* _Exercise prompt_:
A single number is required: how many lines below include the string "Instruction".

* _Exercise inputs_:
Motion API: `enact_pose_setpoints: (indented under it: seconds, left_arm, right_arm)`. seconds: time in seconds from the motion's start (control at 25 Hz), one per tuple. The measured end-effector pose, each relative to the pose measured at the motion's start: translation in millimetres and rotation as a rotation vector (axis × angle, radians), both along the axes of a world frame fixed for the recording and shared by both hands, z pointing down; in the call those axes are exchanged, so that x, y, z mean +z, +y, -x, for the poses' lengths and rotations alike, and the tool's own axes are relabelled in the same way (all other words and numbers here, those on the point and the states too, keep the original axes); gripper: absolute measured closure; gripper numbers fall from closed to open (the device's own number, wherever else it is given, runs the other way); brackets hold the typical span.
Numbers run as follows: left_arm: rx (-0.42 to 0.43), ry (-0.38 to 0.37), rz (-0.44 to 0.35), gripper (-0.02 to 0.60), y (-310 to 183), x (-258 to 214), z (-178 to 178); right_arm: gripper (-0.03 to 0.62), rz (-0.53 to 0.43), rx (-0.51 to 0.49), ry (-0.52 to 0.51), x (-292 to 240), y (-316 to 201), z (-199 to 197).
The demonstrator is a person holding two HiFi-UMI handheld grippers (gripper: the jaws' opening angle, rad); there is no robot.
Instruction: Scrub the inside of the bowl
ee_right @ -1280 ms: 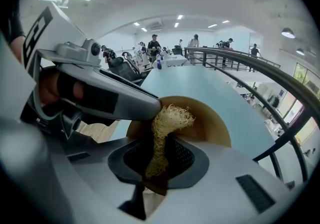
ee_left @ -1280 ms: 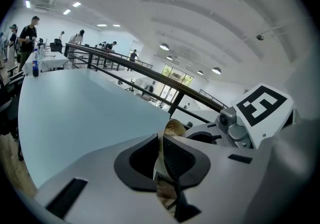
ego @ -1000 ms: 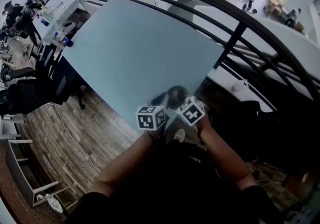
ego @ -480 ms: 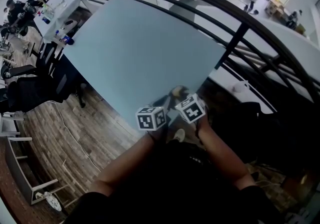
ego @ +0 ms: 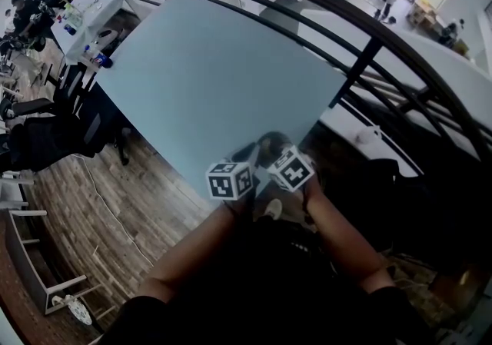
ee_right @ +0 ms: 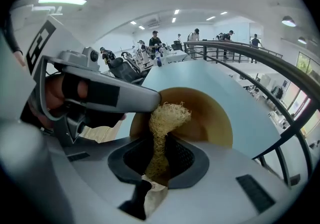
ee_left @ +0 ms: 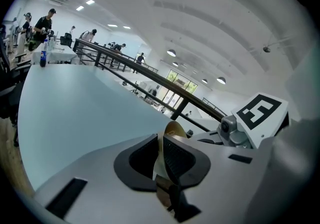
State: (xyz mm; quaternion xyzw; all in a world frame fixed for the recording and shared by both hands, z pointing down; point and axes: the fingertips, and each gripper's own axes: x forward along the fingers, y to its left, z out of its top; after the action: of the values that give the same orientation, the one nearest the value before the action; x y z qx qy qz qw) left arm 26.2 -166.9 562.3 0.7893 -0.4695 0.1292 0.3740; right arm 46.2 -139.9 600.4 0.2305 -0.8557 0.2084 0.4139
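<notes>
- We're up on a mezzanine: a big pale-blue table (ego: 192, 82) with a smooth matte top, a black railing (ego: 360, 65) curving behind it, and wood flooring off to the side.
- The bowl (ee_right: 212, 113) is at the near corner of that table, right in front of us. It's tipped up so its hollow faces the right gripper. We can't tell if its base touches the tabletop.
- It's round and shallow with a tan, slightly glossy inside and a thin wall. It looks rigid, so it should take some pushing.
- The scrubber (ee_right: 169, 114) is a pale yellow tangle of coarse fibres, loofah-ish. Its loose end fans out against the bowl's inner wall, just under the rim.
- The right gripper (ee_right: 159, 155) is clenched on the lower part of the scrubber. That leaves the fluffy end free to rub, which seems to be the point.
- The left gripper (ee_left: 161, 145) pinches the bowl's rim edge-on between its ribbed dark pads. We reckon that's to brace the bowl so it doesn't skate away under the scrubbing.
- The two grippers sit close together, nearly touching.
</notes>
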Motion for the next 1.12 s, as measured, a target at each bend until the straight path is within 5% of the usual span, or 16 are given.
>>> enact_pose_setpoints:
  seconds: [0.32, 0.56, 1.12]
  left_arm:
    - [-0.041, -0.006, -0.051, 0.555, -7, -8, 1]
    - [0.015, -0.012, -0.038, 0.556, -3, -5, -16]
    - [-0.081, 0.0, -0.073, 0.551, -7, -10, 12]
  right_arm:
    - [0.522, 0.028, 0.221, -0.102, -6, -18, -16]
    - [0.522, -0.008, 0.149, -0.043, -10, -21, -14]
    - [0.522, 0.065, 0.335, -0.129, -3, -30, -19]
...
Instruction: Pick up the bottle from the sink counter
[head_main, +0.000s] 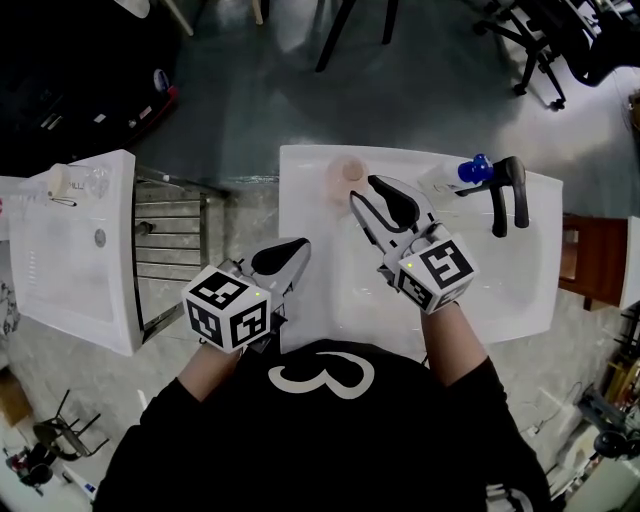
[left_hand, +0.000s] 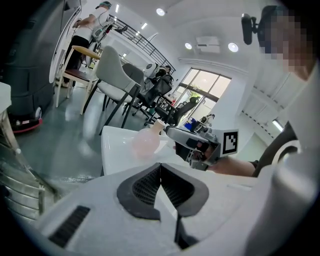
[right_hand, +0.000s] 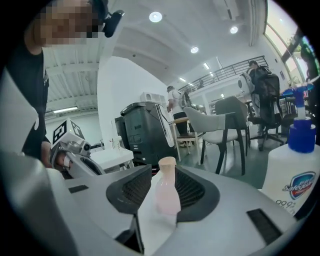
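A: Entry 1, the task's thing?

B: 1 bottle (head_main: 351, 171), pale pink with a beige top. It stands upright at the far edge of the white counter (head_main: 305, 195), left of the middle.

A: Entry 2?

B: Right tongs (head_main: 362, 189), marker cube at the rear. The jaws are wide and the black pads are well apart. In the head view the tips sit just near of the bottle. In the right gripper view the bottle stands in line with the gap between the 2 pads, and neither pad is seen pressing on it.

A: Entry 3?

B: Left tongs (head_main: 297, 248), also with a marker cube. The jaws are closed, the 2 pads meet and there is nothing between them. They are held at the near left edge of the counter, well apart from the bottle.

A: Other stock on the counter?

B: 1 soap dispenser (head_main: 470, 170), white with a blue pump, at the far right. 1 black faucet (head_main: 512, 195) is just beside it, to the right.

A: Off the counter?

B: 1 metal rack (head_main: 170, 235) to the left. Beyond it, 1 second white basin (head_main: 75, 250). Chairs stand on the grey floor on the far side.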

* _Result below_:
2